Department of Surgery, Osaka Rosai Hospital
Ho Min Kim , Hitoshi Soda , Shoichi Hazama , Takao Takahashi , Naoki Nagata , Masahito Kotaka , Emiko Kono , Itsurou Terada , Mutsumi Fukunaga , Koji Oba , Junichi Hasegawa , Junichi Sakamoto , Hideyuki Mishima
Background: Cetuximab and chemotherapy as first-line therapy for patients with KRAS wild type prolong survival. However, COIN trial has not demonstrated the survival benefit of FOLFOX or XELOX and cetuximab therapy. Few data are available on its benefit for patients with KRAS and BRAF wild-type. Methods: The aim of this study was to assess the efficacy of first-line FOLFOX or bi-weekly XELOX and bi-weekly cetuximab in KRAS/BRAF wt mCRC. Chemonaive patients received FOLFOX or biweekly XELOX (oxaliplatin 85 mg/ m2/day 1 plus capecitabine 2000/m2/days 1-7) and biweekly cetuximab 500mg m2/ day 1 every 2 weeks. Primary endpoint was response rate(RR), other secondary endpoints were PFS, OS, DCR, safety, DI and resection rate.
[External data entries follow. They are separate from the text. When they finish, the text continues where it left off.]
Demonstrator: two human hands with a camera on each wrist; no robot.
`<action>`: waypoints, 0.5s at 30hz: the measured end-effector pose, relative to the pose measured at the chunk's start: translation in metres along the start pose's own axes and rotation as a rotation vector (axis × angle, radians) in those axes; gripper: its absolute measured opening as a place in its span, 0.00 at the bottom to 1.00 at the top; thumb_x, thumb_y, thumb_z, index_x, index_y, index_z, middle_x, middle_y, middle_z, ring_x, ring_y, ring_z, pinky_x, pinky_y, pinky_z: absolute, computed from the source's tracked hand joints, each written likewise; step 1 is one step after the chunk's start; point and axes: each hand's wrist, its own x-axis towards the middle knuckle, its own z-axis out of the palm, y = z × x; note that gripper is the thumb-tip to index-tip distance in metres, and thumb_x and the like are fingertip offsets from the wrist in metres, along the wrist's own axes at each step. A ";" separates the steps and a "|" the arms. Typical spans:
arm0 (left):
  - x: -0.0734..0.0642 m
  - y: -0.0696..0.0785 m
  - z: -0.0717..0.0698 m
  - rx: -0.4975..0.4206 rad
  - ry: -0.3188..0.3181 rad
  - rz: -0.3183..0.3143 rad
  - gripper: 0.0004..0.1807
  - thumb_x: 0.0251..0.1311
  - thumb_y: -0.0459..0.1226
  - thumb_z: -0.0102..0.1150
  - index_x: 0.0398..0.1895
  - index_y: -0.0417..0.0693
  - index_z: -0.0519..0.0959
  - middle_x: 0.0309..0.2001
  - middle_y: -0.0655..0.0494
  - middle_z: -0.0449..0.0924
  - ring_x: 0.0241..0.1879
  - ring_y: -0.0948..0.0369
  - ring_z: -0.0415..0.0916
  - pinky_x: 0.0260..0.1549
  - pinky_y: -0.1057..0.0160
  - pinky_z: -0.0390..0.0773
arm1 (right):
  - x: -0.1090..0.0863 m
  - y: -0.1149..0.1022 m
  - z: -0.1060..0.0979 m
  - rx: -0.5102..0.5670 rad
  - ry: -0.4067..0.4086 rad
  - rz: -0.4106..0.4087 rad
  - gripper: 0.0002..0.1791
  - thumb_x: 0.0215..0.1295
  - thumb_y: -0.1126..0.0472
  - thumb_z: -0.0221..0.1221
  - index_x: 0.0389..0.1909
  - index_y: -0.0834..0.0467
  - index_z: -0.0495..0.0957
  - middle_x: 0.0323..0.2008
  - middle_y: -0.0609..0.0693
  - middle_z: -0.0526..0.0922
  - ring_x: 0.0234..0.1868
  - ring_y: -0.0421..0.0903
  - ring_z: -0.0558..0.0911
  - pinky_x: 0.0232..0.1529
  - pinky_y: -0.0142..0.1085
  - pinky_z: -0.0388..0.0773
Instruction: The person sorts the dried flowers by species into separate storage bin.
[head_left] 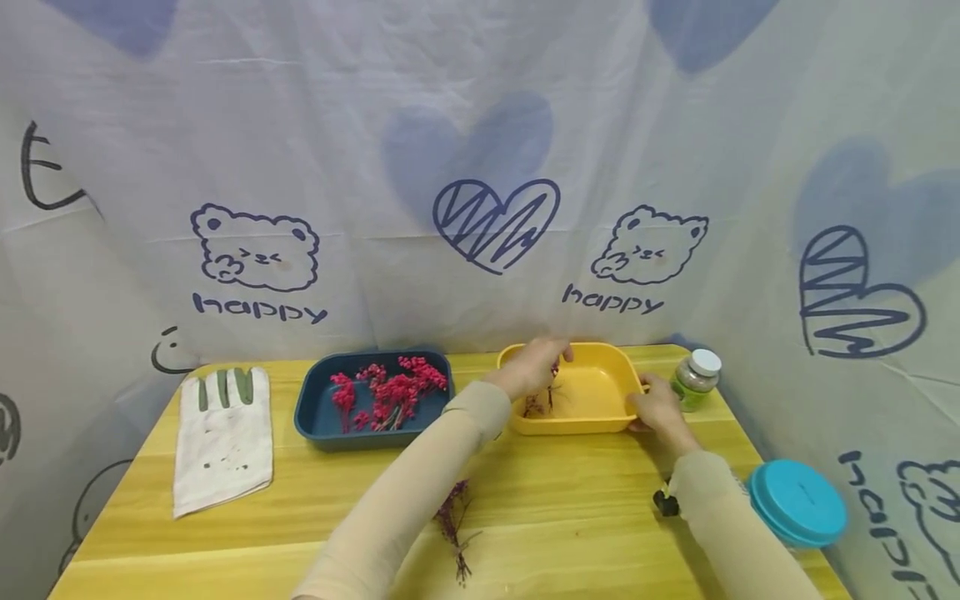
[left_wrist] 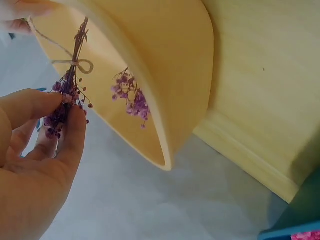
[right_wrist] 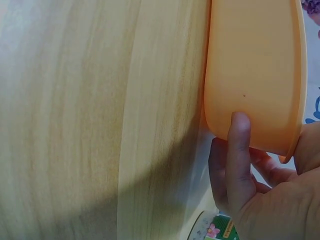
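Observation:
My left hand (head_left: 534,368) is over the left part of a yellow tray (head_left: 596,427). In the left wrist view, its thumb and fingers pinch the flower heads of a purple dried-flower bunch (left_wrist: 66,102), whose stems are tied with a twine bow (left_wrist: 82,65). More purple flowers (left_wrist: 131,97) lie inside the tray. My right hand (head_left: 660,410) grips the tray's right end, with fingers against the outside wall in the right wrist view and the thumb at the rim. Another purple dried sprig (head_left: 453,525) lies on the table in front, partly behind the left sleeve.
Left of the yellow tray stands a dark blue tray (head_left: 311,417) holding red dried flowers (head_left: 397,392). A white glove (head_left: 221,450) lies at far left. To the right are a white-capped jar (head_left: 696,379), a blue-lidded container (head_left: 798,504) and a small black object (head_left: 665,502). A printed curtain hangs behind.

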 end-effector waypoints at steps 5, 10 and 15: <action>0.004 0.002 0.007 0.048 -0.033 0.010 0.26 0.67 0.19 0.56 0.65 0.45 0.77 0.59 0.48 0.82 0.54 0.56 0.78 0.62 0.62 0.82 | -0.001 0.000 0.000 0.002 -0.005 0.002 0.27 0.69 0.69 0.51 0.68 0.71 0.67 0.53 0.72 0.75 0.24 0.43 0.84 0.25 0.37 0.90; 0.009 0.003 0.014 0.060 -0.031 0.023 0.26 0.67 0.20 0.57 0.65 0.46 0.77 0.57 0.49 0.82 0.53 0.57 0.78 0.60 0.63 0.82 | 0.000 0.002 0.000 0.003 0.007 -0.001 0.26 0.70 0.69 0.51 0.68 0.71 0.67 0.51 0.70 0.76 0.24 0.43 0.84 0.25 0.37 0.90; 0.011 0.003 0.020 0.027 -0.063 0.012 0.26 0.68 0.20 0.56 0.66 0.46 0.77 0.59 0.47 0.82 0.52 0.58 0.78 0.58 0.63 0.83 | 0.001 0.004 0.000 0.008 0.009 -0.001 0.26 0.69 0.69 0.51 0.67 0.70 0.68 0.51 0.70 0.76 0.23 0.43 0.84 0.24 0.38 0.90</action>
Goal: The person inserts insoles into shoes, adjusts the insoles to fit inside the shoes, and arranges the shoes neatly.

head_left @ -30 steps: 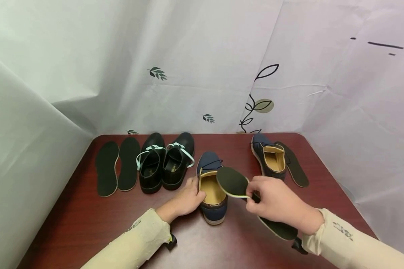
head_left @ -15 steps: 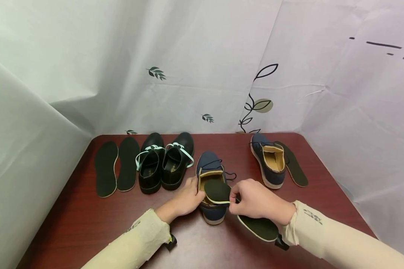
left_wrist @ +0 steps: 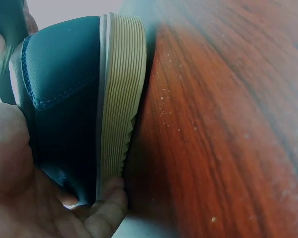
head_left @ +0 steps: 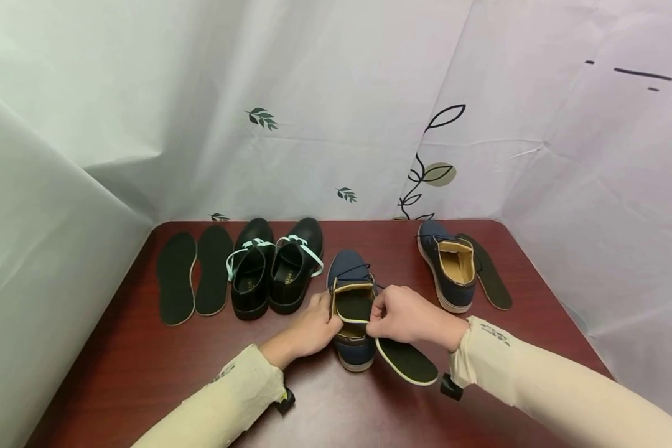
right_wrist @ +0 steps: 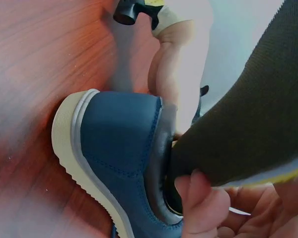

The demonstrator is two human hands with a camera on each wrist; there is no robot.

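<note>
A navy blue lace-up shoe (head_left: 356,356) with a tan lining stands at the table's middle, heel toward me. My left hand (head_left: 312,326) grips its left side; in the left wrist view the thumb (left_wrist: 7,134) lies by the collar and a fingertip reaches the ribbed sole (left_wrist: 121,79). My right hand (head_left: 406,316) pinches a dark insole (head_left: 407,362) with a pale edge near its middle. The insole's front part is inside the shoe's opening, while its rear part slants out over the heel to the right. In the right wrist view the insole (right_wrist: 253,104) enters past the collar.
Left of the blue shoe stand two black shoes (head_left: 251,289) with pale laces. Two dark insoles (head_left: 176,280) lie at the far left. A second navy shoe (head_left: 453,292) and another dark insole (head_left: 494,283) are at the back right. White cloth (head_left: 313,155) hangs behind the table.
My right hand has moved left with the insole, whose front part went from above the shoe's right side into its opening. The left hand stays on the shoe.
</note>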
KRAS test (codon12,13) and BRAF test (V600E) by direct sequence were performed in Yamaguchi University. Patients with KRAS/BRAF wt were enrolled in this study. The regimen of FOLFOX or XELOX were selected by investigator’s preference, not randomized. Results: From April 2010 to May 2011, 139 pts were preregistered. KRAS and BRAF were examined from paraffin-embedded sample. 70 (50.3%) pts were KRAS/BRAF wt, and 62 pts were enrolled: The main characteristics of the entered pts were: sex (M/F) 34/28, median age 66 yrs (range 34-83 yrs). Grade 3/4 adverse events were leucopenia 4.8%, neutropenia 25.8%, skin toxity (paronychia/fissure) 9.7%, and acne 9.7%. Two CR (3.2%) and 40 PR (64.5%), 15 SD (24.2%) and 3 PD (4.8%) 2NE were observed, with an overall response rate of 67.7% and a disease control rate (CR+PR+SD) of 91.9%. The RR of FOLFOX or XELOX were 64.9% (24/37) and 72.0% (18/25), DCR were 89.2% and 96% respectively. Conclusions: FLEET was the first multicenter phase II study with prospective KRAS/BRAF analysis as a predictive biomarker for cetuximab in first-line mCRC in Japan. Results of this study indicate that both biweekly combination regimens are feasible, tolerable, and clinically active. Biweekly XELOX+cetuximab study (FLEET2) is ongoing. Clinical trial information: UMIN000003253.